Hi,
I'm trying to do SNP imputation using IMPUTE2. My genotype data (bim/bed/fam) is hg18, with the usual quality control, mostly European ancestry, reference panel is hg19.
My workflow:
- Determine flipped and ambiguous SNPs relative to hg18, using snpflip (https://github.com/biocore-ntnu/snpflip ).
- Use PLINK to create map/ped files, with flipped SNPs flipped and ambiguous removed.
- Computed liftover to hg19 using liftOverPlink.py (https://github.com/sritchie73/liftOverPlink ).
Using gtools to transform ped/map to gen/sample. Final SNP counts per chromosome in the .gen file:
63234 1 64938 2 53168 3 49266 4 49529 5 49570 6 41084 7 42120 8 35963 9 42686 10 39260 11 37593 12 30342 13 24798 14 22896 15 23652 16 18379 17 23539 18 10569 19 20286 20 11094 21 10292 22
Using IMPUTE2 with hg19 reference panel (https://mathgen.stats.ox.ac.uk/impute/1000GP_Phase3.html ), chunk size 5000000, -Ne 20000 and -filt_rules_l 'EUR==0'.

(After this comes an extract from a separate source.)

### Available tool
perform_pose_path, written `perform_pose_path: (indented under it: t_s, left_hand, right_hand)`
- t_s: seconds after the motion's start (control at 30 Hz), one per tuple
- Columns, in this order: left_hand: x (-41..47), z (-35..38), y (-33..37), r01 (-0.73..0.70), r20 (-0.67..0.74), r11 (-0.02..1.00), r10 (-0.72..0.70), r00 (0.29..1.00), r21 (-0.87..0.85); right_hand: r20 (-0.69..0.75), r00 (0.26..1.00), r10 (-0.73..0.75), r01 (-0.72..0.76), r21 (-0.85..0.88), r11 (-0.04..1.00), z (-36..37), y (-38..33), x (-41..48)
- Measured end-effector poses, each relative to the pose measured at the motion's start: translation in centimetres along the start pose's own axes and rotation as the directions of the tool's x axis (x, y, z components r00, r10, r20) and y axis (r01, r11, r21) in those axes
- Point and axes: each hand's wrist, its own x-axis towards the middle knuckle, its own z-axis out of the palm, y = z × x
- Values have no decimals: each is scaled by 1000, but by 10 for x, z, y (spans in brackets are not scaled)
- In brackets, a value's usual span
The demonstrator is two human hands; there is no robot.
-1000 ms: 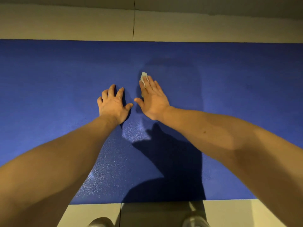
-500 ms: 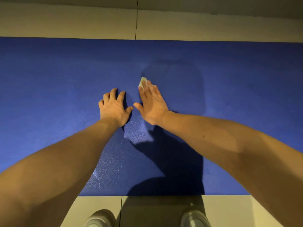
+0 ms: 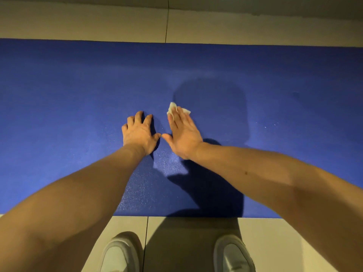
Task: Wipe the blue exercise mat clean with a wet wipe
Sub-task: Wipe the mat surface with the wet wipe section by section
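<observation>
Stretching across the whole width of the frame, the blue exercise mat [image 3: 59,95] lies flat on pale floor tiles [image 3: 78,22], with a strip of tile showing along the top edge and another along the bottom. From the lower left corner a bare forearm runs up toward the centre. Just left of bottom centre, the toe of a light shoe [image 3: 119,254] stands on the tile, short of the mat's near edge. Above it, a little left of centre, the left hand [image 3: 138,134] rests palm down on the mat, its fingers slightly bent and a little apart, holding nothing. Its thumb points right and ends just beside the thumb of the right hand [image 3: 182,134]; whether the two thumbs touch cannot be told. The wet wipe [image 3: 172,107], small, white and crumpled, lies on the mat at centre frame, pinned under the right fingertips so that only its far corners stick out beyond them. The right hand lies flat, fingers straight and close together, pressing the wipe down. Right of the wipe, a darker rounded patch [image 3: 212,107] marks the mat. Lower, right of centre, a second light shoe [image 3: 231,254] stands on the tile. The right forearm enters from the lower right corner.
</observation>
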Motion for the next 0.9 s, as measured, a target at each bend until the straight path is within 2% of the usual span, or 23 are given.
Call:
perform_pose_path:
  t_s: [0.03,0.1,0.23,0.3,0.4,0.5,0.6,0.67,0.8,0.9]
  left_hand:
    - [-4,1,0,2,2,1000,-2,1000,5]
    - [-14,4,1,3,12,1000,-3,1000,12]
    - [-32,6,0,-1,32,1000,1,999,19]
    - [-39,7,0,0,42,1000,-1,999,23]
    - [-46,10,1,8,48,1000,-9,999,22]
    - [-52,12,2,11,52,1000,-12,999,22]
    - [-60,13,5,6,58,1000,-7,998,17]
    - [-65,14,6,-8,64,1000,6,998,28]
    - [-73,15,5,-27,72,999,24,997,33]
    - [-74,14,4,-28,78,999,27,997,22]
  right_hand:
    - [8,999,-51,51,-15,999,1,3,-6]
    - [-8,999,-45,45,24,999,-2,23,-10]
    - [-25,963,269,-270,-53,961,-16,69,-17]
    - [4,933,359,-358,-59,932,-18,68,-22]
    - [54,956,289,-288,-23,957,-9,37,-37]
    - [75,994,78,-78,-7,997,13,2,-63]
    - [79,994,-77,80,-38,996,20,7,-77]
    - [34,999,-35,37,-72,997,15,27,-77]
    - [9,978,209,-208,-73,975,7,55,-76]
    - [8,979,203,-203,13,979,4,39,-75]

I'm parsing the top-right entry in the concordance table (see https://mathgen.stats.ox.ac.uk/impute/impute_v2.html#concordance_tables ), using
cat $summaryfile | grep -A1 "Concordance" | grep -v "Concordance" | tr -s ' ' | cut -d ' ' -f 8,9 | grep -v -- -- | tr -d '\n'; echo
When plotting these values by chromosome, it turns out that chr1 has good concordance as expected (~95%), whereas all others are pretty bad:
The same happens when not filtering for EUR.
I'm at a loss here, any idea what could be causing this?